At Imperial College in London, Andrea Crisanti, an Italian professor of Molecular Parasitology, has been working on gene transfer technology with mosquitoes for ten years. With £13 million of funding from the Gates Foundation, Crisanti is working on disrupting the sex ratio in the malaria-carrying Anopheles mosquito. ‘Our genetic modification consists of putting in a gene that codes for the PPO1 enzyme,’ says Crisanti. PPO1 is an enzyme, he explains, that like a shredding machine is able to destroy the X chromosome during gametogenesis, the process by which cells that specialise in sexual reproduction are produced, leaving only the Y, or male chromosome, active. The aim is to produce a predominance of male mosquitoes that cannot therefore transmit malaria.
On paper, and then in practice, Oxitec’s trial release against the mosquitoes in Cayman looked great. The initial and highly successful targeting of the much more deadly Anopheles could then begin in earnest. Scientists carried out another smaller but no less successful release in Malaysia, and are currently working with the Brazilian government for an imminent mosquito release there. Possible mosquito releases could also take place in the Florida Keys this year, and in the next three years a full release in Africa is planned. But parts of the scientific community, taken by surprise by Oxitec’s revolutionary mosquito release, the world’s first, continue to be up in arms. Lucia Ortiz, of Friends of the Earth in Brazil, where Oxitec plans a release, said: ‘Oxitec is using poor regions in the global south, such as cities in the north-east region of Brazil, as its laboratory for genetically modified mosquitoes.’

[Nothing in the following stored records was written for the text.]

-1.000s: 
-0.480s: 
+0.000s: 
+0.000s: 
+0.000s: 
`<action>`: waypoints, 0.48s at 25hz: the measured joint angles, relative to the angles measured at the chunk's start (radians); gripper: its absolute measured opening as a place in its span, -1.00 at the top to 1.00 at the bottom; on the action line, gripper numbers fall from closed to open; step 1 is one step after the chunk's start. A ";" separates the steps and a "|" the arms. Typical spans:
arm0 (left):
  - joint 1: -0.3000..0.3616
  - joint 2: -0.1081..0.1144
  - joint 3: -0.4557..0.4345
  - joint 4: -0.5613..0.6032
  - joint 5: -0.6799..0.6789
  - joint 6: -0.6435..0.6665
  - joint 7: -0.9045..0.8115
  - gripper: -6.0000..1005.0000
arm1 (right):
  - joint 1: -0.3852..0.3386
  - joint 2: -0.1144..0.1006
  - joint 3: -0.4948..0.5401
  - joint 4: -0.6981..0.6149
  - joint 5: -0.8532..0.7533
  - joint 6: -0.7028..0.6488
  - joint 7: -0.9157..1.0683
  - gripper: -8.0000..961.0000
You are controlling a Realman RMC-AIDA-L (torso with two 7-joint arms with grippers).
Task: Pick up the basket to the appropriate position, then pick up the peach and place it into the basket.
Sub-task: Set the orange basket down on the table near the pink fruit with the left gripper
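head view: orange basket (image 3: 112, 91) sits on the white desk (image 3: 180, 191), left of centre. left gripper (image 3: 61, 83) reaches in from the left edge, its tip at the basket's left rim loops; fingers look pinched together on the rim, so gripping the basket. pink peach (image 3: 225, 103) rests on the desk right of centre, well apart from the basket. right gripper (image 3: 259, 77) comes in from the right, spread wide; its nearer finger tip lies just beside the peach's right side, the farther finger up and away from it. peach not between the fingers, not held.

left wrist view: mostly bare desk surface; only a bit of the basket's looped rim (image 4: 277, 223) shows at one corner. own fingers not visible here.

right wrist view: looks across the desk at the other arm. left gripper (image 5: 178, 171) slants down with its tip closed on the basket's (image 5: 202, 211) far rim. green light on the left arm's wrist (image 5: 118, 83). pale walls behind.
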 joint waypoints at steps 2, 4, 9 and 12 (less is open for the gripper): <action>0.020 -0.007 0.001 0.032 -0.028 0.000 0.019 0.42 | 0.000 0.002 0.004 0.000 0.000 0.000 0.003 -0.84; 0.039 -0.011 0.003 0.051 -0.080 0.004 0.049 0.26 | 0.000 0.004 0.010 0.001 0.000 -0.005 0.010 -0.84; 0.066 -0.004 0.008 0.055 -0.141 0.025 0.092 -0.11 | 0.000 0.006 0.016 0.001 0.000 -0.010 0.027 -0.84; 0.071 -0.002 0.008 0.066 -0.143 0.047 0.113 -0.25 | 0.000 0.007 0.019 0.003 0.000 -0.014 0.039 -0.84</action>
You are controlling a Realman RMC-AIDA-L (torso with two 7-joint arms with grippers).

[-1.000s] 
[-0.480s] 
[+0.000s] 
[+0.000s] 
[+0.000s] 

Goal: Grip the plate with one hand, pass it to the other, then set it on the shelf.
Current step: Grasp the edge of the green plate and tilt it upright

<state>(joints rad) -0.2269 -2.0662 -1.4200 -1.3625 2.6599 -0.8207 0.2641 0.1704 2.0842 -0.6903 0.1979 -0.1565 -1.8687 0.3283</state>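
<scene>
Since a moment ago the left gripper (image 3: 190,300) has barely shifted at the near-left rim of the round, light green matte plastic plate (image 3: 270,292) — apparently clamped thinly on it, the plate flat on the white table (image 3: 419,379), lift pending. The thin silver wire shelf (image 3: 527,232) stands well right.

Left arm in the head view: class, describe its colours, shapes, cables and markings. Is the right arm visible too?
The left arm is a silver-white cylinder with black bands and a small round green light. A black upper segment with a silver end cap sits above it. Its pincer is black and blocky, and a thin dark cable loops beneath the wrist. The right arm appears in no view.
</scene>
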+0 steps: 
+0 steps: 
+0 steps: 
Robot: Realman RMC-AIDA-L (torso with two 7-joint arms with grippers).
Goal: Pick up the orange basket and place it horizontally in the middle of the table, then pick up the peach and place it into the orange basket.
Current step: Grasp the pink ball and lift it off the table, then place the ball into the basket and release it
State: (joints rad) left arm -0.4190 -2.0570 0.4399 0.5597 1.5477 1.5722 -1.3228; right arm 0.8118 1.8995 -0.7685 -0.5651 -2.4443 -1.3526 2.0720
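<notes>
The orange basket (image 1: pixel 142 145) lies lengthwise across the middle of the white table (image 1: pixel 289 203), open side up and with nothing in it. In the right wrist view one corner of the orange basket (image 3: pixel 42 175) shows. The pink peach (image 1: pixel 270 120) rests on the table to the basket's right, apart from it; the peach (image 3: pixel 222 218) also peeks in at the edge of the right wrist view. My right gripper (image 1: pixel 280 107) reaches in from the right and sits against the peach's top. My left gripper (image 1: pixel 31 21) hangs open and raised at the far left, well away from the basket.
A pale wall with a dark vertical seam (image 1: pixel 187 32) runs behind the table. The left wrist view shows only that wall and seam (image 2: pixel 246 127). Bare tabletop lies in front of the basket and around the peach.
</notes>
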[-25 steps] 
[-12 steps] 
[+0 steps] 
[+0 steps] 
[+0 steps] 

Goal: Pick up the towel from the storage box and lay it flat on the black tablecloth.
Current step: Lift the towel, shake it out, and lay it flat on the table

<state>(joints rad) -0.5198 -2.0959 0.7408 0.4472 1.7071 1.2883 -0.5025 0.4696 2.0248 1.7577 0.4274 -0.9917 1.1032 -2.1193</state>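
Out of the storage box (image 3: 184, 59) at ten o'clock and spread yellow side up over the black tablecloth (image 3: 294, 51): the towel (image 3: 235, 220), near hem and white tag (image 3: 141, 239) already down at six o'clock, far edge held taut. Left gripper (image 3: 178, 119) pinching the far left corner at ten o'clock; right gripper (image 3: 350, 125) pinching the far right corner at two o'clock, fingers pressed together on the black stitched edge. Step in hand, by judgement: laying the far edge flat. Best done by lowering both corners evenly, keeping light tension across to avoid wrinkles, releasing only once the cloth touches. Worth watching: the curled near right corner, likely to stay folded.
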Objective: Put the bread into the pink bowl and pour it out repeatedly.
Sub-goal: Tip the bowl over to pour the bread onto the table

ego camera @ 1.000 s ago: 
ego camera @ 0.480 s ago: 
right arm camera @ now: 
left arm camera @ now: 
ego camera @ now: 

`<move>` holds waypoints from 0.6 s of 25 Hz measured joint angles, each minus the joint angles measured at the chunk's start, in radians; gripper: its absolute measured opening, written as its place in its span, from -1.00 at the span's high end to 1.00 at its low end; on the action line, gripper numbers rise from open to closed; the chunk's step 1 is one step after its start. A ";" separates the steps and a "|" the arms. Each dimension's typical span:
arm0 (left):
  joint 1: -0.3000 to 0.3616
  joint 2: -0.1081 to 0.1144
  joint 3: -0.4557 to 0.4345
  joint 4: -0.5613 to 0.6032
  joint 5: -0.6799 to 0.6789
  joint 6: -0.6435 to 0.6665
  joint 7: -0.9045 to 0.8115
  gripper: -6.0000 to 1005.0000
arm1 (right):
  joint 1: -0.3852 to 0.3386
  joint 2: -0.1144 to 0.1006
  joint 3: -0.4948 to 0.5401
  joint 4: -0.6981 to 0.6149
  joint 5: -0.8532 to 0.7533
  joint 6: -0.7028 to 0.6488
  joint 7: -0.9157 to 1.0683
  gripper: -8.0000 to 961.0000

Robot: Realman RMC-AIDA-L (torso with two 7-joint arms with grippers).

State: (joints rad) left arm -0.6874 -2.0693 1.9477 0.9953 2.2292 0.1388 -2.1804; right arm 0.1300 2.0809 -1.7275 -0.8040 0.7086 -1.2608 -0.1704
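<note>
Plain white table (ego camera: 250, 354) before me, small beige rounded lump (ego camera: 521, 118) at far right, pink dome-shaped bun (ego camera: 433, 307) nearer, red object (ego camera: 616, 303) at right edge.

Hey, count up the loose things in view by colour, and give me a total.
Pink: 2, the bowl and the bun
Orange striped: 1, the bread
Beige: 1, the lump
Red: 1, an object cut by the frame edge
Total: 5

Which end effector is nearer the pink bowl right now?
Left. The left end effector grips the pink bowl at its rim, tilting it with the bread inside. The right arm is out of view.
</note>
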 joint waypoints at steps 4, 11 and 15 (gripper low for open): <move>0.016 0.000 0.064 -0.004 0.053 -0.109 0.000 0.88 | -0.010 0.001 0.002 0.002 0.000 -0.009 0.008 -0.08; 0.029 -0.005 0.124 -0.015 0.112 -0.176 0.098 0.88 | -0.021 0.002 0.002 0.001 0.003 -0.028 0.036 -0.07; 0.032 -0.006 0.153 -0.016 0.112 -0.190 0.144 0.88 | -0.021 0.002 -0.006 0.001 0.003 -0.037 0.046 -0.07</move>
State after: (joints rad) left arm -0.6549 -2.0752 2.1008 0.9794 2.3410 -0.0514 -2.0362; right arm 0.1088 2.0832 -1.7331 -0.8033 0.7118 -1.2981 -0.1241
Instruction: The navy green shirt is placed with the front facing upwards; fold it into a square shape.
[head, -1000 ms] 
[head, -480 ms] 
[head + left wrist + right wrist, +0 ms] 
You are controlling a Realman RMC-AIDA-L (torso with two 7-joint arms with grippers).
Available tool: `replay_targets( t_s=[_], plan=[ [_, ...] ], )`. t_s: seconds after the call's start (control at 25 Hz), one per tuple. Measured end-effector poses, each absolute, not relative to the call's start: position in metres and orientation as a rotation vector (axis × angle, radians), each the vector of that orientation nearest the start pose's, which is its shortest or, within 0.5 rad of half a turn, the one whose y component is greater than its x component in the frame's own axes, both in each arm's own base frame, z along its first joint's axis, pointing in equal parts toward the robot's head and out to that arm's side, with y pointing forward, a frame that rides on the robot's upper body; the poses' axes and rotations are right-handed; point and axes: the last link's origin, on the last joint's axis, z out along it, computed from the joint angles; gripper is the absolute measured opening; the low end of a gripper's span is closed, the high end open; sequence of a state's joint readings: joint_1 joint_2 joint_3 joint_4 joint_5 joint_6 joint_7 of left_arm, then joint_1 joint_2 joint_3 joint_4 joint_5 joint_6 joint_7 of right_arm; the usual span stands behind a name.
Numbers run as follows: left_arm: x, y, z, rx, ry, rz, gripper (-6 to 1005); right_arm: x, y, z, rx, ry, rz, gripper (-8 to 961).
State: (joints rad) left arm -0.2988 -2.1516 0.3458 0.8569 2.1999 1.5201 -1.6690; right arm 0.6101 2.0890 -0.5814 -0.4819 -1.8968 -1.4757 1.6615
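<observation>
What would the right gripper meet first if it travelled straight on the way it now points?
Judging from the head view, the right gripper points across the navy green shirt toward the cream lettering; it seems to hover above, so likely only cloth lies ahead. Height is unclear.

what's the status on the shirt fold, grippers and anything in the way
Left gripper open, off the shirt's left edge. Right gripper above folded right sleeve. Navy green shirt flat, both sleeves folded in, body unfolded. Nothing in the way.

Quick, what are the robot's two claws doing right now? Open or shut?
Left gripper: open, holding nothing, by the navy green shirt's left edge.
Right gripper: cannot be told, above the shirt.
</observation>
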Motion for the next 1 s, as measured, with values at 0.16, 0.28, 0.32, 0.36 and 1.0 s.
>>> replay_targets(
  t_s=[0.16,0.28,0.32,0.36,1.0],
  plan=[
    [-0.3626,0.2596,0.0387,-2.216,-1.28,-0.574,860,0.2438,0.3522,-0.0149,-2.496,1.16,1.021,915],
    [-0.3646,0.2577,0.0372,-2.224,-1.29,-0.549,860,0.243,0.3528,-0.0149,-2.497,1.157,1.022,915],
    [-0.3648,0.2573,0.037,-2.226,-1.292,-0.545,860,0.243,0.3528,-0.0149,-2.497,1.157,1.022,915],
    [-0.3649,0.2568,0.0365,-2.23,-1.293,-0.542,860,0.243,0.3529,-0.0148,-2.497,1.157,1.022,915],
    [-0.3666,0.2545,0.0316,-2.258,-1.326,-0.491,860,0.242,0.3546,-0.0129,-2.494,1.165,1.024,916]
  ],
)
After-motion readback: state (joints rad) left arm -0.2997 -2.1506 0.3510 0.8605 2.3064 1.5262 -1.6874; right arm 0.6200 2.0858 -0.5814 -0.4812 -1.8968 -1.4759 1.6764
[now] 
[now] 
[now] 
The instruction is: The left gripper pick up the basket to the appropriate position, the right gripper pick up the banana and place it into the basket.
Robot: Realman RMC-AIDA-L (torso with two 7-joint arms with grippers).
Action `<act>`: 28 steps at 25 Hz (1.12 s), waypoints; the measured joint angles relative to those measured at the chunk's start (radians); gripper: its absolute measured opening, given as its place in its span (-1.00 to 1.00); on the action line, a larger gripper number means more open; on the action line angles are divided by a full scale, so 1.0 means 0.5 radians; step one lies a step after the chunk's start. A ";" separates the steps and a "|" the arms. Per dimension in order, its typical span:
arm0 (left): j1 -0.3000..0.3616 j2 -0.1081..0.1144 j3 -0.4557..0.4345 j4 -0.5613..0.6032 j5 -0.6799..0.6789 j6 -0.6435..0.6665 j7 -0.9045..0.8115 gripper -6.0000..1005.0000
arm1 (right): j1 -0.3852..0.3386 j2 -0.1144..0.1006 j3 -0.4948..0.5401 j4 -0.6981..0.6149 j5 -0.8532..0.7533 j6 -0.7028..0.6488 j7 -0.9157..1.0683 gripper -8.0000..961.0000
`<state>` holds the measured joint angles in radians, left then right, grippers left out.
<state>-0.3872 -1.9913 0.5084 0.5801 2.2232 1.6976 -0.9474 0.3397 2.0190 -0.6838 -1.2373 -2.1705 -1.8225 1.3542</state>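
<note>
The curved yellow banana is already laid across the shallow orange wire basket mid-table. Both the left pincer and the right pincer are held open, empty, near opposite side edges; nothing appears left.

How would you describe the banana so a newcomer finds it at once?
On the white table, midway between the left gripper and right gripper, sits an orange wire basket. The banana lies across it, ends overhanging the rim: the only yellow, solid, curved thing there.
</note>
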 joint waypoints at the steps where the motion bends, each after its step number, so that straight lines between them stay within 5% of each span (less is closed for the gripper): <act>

A UK-based watchdog, GeneWatch, says Oxitec’s trials in Malaysia and Cayman were unethical and undertaken without the consent of local people: but Oxitec states it was formally invited to carry out the trials. The second argument GeneWatch put up is the fear that the Asian Tiger mosquito, Aedes Albopictus, could move into the ecological niche vacated by Anopheles (if GM technology helps reduce its numbers significantly) and carry on its deadly work. But Dr Chris Drakeley, senior lecturer in Immuno-Epidemiology and director of the Malaria Centre at the London School of Hygiene and Tropical Medicine, says ‘there’s no evidence other species of mosquito apart from Anopheles can be infected with and transmit Plasmodia.’ The debate and the trials will continue.
Even if British scientists do continue to let loose their GM mosquitoes, the potentially lethal Anopheles will not become extinct. But they hope the number of males who don’t bite and spread disease will expand exponentially over 15 or 16 mosquito generations. Dr Heather Ferguson of Glasgow University adds a note of caution: ‘Of particular note is our almost complete ignorance of the mating biology of male Anopheles. ‘This deficit poses serious obstacles to the success of malaria-control programmes based on the release of mass-reared male mosquitoes into the wild.’ Entomologist Dr James Logan, a lecturer at the London School of Hygiene and Tropical Medicine, adds: ‘This type of research could theoretically have a large impact in the fight against malaria.
‘It’s exciting to see that much of the science has been pinned down, but what matters most is what will happen when scientists take this to the field – only then will we know whether this type of control tool will make a difference.’ Any research can only be good news. I survived, but in the two weeks I had malaria, statistics show that 15,000 children on the continent around me would not have made it.